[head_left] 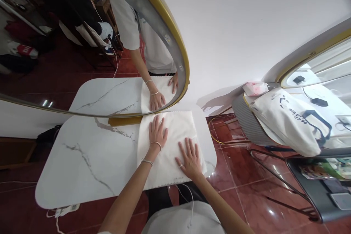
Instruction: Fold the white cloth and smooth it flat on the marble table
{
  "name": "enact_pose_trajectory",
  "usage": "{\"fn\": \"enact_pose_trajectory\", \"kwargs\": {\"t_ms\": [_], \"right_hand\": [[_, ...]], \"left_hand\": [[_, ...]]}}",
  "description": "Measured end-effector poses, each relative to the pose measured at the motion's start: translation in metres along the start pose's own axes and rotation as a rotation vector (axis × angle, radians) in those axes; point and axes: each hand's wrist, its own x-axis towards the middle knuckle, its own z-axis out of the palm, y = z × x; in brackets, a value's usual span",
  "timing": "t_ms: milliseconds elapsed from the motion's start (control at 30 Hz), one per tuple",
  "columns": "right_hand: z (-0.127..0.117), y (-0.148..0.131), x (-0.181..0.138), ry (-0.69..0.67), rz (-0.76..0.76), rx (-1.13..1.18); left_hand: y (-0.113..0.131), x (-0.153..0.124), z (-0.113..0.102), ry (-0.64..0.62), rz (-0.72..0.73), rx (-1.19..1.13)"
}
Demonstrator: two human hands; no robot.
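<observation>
A white cloth [170,153] with a scalloped near edge lies spread over the right part of a white marble-patterned table [90,153]. My left hand [158,130] rests flat on the cloth's far left part, fingers apart, with bracelets at the wrist. Lower and to the right, my right hand [190,159] is pressed flat on the cloth near its right edge, fingers spread, a ring on one finger. Neither hand grips anything. Whether the cloth is folded underneath, I cannot tell.
A gold-framed mirror [184,44] stands at the table's back, reflecting the hands and a person in dark clothes. To the right, a second table holds a white tote bag [285,120] and a tissue pack [255,88]. A dark chair [309,186] stands before it. A power strip [67,210] lies below left.
</observation>
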Motion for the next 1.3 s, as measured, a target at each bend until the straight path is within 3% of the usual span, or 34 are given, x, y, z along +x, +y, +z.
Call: {"fn": "enact_pose_trajectory", "kwargs": {"t_ms": [233, 333, 467, 600, 733, 867, 1033, 1133, 1233, 1300], "right_hand": [[0.008, -0.054, 0.011, -0.016, -0.028, 0.058], [0.013, -0.075, 0.016, 0.004, -0.019, 0.086], [0.017, -0.076, 0.014, -0.008, 0.0, 0.071], [0.016, -0.056, 0.007, -0.027, 0.038, 0.021], [0.012, -0.049, 0.004, -0.034, 0.044, -0.004], [0.014, -0.075, 0.007, -0.04, -0.008, 0.018], [0.026, -0.136, 0.019, -0.11, -0.291, 0.154], [0.031, -0.171, 0.029, -0.123, -0.338, 0.211], [0.032, -0.192, 0.036, -0.131, -0.313, 0.23], [0.031, -0.195, 0.037, -0.13, -0.295, 0.23]], "left_hand": [[-0.056, -0.015, -0.028, 0.061, -0.153, 0.042], [-0.064, -0.014, -0.029, 0.054, -0.131, 0.029], [-0.037, -0.003, -0.015, -0.082, 0.087, -0.023], [0.003, 0.01, 0.002, -0.082, 0.098, 0.023], [0.011, 0.012, 0.005, -0.097, 0.127, 0.014], [-0.02, 0.002, -0.008, -0.086, 0.136, 0.012], [-0.086, -0.015, -0.038, -0.065, 0.117, 0.049], [-0.123, -0.021, -0.055, -0.04, 0.089, 0.077], [-0.14, -0.022, -0.061, -0.029, 0.096, 0.087], [-0.137, -0.019, -0.058, -0.066, 0.184, 0.071]]}}
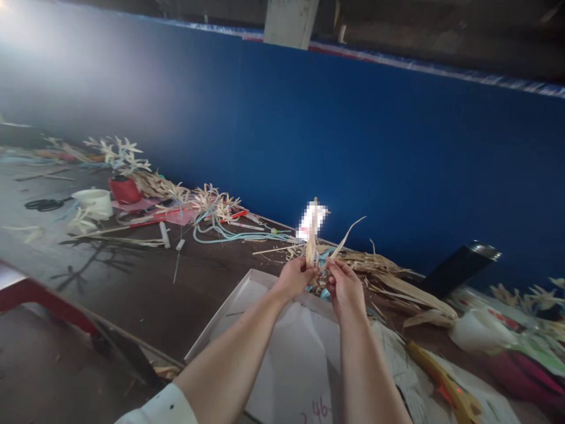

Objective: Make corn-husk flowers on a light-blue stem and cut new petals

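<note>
My left hand [296,278] is closed, with thumb and fingers pinching an upright pale dried husk piece [311,250]. Close beside it, my right hand [348,287] pinches a thin husk strip [346,237], whose curved tip points up and to the right. Both hands are above the far edge of a white shallow box [286,347]. Bits of light-blue material [325,293] show between and below the fingers. Behind and right of my right hand lies a heap of long dried husks [397,282].
A yellow glue gun [444,383] with a red light lies at right, near a black flask [461,268] and a white tub [481,331]. Leftward are husk flowers [216,200], blue cords [229,235], a white cup [95,204] and scissors [47,204]. A blue wall [375,141] stands behind.
</note>
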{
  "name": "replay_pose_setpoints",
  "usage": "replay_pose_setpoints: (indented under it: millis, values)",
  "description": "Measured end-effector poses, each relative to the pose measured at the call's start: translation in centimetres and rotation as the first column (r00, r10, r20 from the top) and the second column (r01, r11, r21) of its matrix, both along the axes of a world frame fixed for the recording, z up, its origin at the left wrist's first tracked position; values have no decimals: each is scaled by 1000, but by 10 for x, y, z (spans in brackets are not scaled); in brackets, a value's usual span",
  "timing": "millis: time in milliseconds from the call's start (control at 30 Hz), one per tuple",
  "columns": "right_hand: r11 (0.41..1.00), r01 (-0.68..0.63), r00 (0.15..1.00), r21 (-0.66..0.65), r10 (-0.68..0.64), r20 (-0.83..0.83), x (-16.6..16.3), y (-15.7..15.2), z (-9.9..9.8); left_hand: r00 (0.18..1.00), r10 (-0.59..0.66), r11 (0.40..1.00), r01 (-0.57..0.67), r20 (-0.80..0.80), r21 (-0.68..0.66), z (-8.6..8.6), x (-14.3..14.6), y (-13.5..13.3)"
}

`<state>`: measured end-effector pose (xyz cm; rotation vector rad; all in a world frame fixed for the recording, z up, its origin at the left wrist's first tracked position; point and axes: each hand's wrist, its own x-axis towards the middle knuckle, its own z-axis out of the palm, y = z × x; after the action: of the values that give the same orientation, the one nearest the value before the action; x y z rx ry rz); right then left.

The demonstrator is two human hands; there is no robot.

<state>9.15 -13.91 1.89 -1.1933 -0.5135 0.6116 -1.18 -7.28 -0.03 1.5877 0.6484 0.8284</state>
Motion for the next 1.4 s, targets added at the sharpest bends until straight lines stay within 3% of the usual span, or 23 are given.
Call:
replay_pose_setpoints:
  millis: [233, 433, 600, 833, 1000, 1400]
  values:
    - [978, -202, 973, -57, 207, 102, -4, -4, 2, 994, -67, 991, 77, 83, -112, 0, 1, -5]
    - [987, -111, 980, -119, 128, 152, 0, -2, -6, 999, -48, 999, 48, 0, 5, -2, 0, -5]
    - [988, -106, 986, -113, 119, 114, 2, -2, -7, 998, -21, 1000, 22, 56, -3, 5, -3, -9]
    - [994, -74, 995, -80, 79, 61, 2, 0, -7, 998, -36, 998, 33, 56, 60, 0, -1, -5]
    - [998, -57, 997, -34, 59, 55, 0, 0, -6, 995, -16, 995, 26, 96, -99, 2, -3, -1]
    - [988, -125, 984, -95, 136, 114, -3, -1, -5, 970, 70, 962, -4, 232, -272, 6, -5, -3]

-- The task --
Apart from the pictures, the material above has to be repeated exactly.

-- Answer to this exercise --
[head_left] 
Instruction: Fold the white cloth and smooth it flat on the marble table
{
  "name": "enact_pose_trajectory",
  "usage": "{\"fn\": \"enact_pose_trajectory\", \"kwargs\": {\"t_ms\": [_], \"right_hand\": [[_, ...]], \"left_hand\": [[_, ...]]}}",
  "description": "Measured end-effector poses, each relative to the pose measured at the motion's start: translation in metres along the start pose's own axes and rotation as a rotation vector (axis × angle, radians) in those axes; point and axes: each hand's wrist, its own x-axis towards the middle knuckle, its own z-axis out of the palm, y = z × x; in brackets, a value's usual span",
  "timing": "t_ms: milliseconds elapsed from the motion's start (control at 30 Hz), one per tuple",
  "columns": "right_hand: z (-0.127..0.117), y (-0.148..0.131), x (-0.181..0.138), ry (-0.69..0.67), rz (-0.76..0.76), rx (-1.13..1.18); left_hand: y (-0.113..0.131), x (-0.153..0.124), z (-0.113..0.102), ry (-0.64..0.62), rz (-0.72..0.73), rx (-1.19..1.13)"
}
Demonstrator: two human hands; no robot.
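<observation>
A white cloth [170,153] with a scalloped near edge lies spread over the right part of a white marble-patterned table [90,153]. My left hand [158,130] rests flat on the cloth's far left part, fingers apart, with bracelets at the wrist. Lower and to the right, my right hand [190,159] is pressed flat on the cloth near its right edge, fingers spread, a ring on one finger. Neither hand grips anything. Whether the cloth is folded underneath, I cannot tell.
A gold-framed mirror [184,44] stands at the table's back, reflecting the hands and a person in dark clothes. To the right, a second table holds a white tote bag [285,120] and a tissue pack [255,88]. A dark chair [309,186] stands before it. A power strip [67,210] lies below left.
</observation>
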Motion for the next 1.3 s, as measured, a target at each bend until the straight path is within 3% of the usual span, or 34 are given, x, y, z along +x, +y, +z.
Call: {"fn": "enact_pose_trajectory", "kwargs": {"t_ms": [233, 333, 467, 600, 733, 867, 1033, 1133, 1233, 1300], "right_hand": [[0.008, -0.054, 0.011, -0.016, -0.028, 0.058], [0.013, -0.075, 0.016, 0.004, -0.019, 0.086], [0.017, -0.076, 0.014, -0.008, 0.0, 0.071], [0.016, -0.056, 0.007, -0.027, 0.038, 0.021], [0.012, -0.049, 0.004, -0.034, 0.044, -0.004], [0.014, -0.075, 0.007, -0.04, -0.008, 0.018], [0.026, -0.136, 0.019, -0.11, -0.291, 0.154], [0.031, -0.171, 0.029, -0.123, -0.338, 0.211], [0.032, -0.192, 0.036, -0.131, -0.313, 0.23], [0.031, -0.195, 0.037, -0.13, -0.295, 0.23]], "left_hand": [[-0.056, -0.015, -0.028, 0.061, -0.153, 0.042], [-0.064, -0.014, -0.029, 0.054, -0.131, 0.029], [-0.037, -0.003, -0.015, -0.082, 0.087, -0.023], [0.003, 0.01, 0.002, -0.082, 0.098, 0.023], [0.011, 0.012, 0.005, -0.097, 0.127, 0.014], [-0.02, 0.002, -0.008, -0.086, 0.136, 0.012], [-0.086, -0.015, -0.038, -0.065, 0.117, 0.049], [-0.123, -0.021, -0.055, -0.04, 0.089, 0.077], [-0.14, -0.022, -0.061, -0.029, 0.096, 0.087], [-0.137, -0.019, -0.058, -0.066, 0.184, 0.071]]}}

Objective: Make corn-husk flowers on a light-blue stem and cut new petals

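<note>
My left hand [296,278] is closed, with thumb and fingers pinching an upright pale dried husk piece [311,250]. Close beside it, my right hand [348,287] pinches a thin husk strip [346,237], whose curved tip points up and to the right. Both hands are above the far edge of a white shallow box [286,347]. Bits of light-blue material [325,293] show between and below the fingers. Behind and right of my right hand lies a heap of long dried husks [397,282].
A yellow glue gun [444,383] with a red light lies at right, near a black flask [461,268] and a white tub [481,331]. Leftward are husk flowers [216,200], blue cords [229,235], a white cup [95,204] and scissors [47,204]. A blue wall [375,141] stands behind.
</note>
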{
  "name": "replay_pose_setpoints",
  "usage": "replay_pose_setpoints: (indented under it: millis, values)",
  "description": "Measured end-effector poses, each relative to the pose measured at the call's start: translation in centimetres and rotation as the first column (r00, r10, r20 from the top) and the second column (r01, r11, r21) of its matrix, both along the axes of a world frame fixed for the recording, z up, its origin at the left wrist's first tracked position; values have no decimals: each is scaled by 1000, but by 10 for x, y, z (spans in brackets are not scaled); in brackets, a value's usual span",
  "timing": "millis: time in milliseconds from the call's start (control at 30 Hz), one per tuple",
  "columns": "right_hand: r11 (0.41..1.00), r01 (-0.68..0.63), r00 (0.15..1.00), r21 (-0.66..0.65), r10 (-0.68..0.64), r20 (-0.83..0.83), x (-16.6..16.3), y (-15.7..15.2), z (-9.9..9.8); left_hand: r00 (0.18..1.00), r10 (-0.59..0.66), r11 (0.40..1.00), r01 (-0.57..0.67), r20 (-0.80..0.80), r21 (-0.68..0.66), z (-8.6..8.6), x (-14.3..14.6), y (-13.5..13.3)"
}

`<state>`: measured end-effector pose (xyz cm; rotation vector rad; all in a world frame fixed for the recording, z up, its origin at the left wrist's first tracked position; point and axes: each hand's wrist, its own x-axis towards the middle knuckle, its own z-axis out of the palm, y = z × x; after the action: of the values that give the same orientation, the one nearest the value before the action; x y z rx ry rz); right then left.

The demonstrator is two human hands; there is no robot.

<state>9.15 -13.91 1.89 -1.1933 -0.5135 0.6116 -1.18 -7.28 -0.03 1.5877 0.6484 0.8284</state>
Motion for the next 1.4 s, targets added at the sharpest bends until straight lines stay within 3% of the usual span, or 23 are given.
Call:
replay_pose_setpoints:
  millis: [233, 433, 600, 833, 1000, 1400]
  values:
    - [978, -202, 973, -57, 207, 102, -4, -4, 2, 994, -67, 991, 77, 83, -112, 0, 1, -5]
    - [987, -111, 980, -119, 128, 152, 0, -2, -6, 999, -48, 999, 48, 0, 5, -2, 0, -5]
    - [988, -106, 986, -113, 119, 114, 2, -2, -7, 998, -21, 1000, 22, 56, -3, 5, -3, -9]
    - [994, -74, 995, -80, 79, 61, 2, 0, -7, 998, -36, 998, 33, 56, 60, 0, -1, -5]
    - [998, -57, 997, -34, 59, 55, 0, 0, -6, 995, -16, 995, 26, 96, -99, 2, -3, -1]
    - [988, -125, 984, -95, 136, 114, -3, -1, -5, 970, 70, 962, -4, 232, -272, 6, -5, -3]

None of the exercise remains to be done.